Sunday, November 7, 2010

THE VOICES IN YOUR HEAD

I was thinking recently about how what you listen to while your brain is still forming, up through your early twenties, is extremely important. I'd been walking the dogs on a leafy lovely day and suddenly this stupid plinky song from my churchgoing childhood reappeared in my head like a little religious Chucky. It would not leave. I remembered every word, every verse. When I tried to dispell it with another song, an even more insipid Sunday School song popped in. ("Stop! And let me tell you/ What the Lord has done for me." With hapless leader Mrs. Crandall wielding a cardboard stop-sign prop.)

The best antidote to this was going to see Guided by Voices on Halloween night. I got Bee Thousand and Alien Lanes when they came out in 1994 and 1995, and I fell instantly for the off-kilter lyrics, tumbling melodies, songs that launch right into their best parts and cut out before they're over. Their brevity just makes them sweeter--the songs know to leave the party while it's still good, even if the famously inebriated band members don't. And I found I remembered every word and melody, even ones I hadn't heard for years.
I think these guys are legitimately grandfathered past the no-smoking law.
Guided by Voices seem to embody something particularly Ohio in a way that makes me feel a surge of affection for the place: their exquisite tunefulness wrapped up in unpretentious bar-band raucousness, the bass player's Spinal Tap-worthy ruffled shirt and open vest and vertical-bass moves, the wiry guitarist in his Dead Kennedys shirt hands-free chain-smoking through the entire show, Tobin Sprout playing diligently, delicately off to the side with a sort of wary bemusement on his face, Pollard the fourth-grade schoolteacher downing a half-dozen too many and singing his heart out, barking out the title of every song--"This is a song called 'Echoes Myron!'" "This is a song called "My Valuable Hunting Knife!'"--before launching in.
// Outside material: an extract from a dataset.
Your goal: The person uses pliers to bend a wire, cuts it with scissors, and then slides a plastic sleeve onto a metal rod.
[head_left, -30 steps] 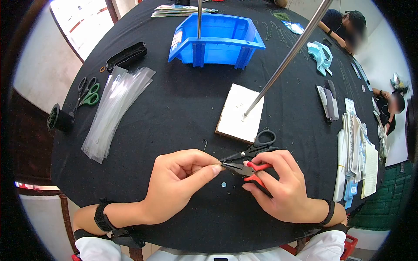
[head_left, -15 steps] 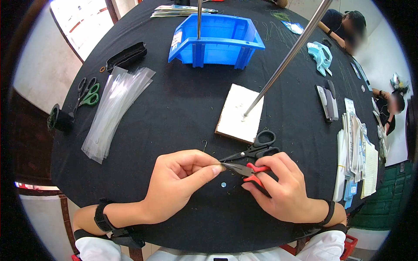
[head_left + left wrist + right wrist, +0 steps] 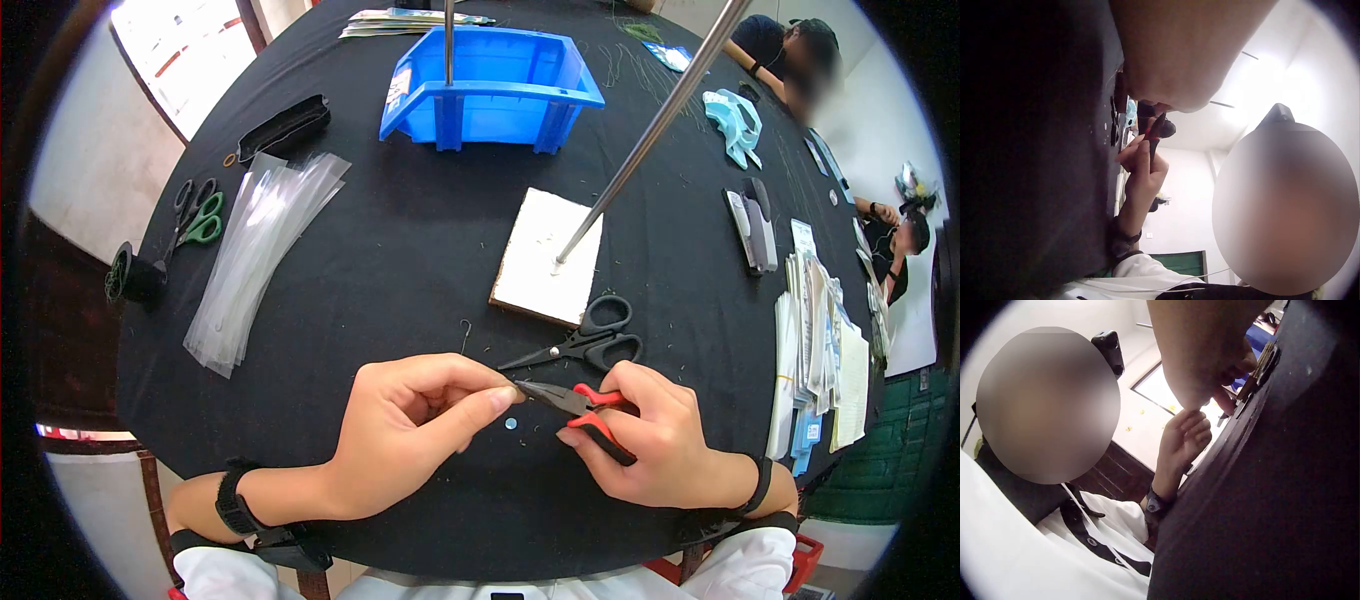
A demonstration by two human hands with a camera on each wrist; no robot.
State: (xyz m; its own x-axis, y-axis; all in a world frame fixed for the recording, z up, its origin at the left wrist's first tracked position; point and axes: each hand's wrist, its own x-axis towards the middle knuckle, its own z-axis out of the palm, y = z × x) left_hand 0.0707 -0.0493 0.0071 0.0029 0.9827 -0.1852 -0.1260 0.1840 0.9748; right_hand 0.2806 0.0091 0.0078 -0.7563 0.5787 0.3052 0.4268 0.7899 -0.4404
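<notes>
**Red-handled pliers, tip right up at the other hand's fingertips**

So the pliers were out in front of the person, near the front of the round table, nose pointing at the left hand. The right hand had its fingers and thumb wrapped around the red-and-black handles. The left had thumb and index finger pinched on some tiny item — too small and too hidden for me to say what. Couldn't tell whether the plier tips had hold of it too.

Just below the nose lay a little pale-blue disc, and just beyond the pliers were black scissors, blades pointing left. A small bent hook lay near the left knuckles.

Further out, a white-topped block had a metal rod slanting up from it, with a blue bin behind. Clear plastic strips were fanned out on the left; on the right, a stapler and a pile of papers. Two more people sat off at the far right — faces blurred.
</notes>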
I last saw GBV play in 1995 and this show was, to my surprise, ten times better. Or maybe not to my surprise, because at that show they got so drunk they could barely play. This time, they were still drunk, but more joyful, and louder, and more loved—the crowd was mostly thirty- and forty-something Ohio folks, true fans, old-school, fists in the air, singing and bouncing along. They totally ruled the college kids in quantity and quality. All I need to tell you is, a student in front of me pulled out her Blackberry and checked her e-mail during "I Am a Scientist."

I stayed until halfway through the third encore, by which time Pollard had shifted from the onstage beer cooler to drinking straight out of a tequila bottle, a fight had broken out during "Motor Away," and I knew where the night was headed. Best to leave while the party's still good. Still great, in fact. Their songs are forever lodged in my auditory cortex, and for that I'm forever grateful.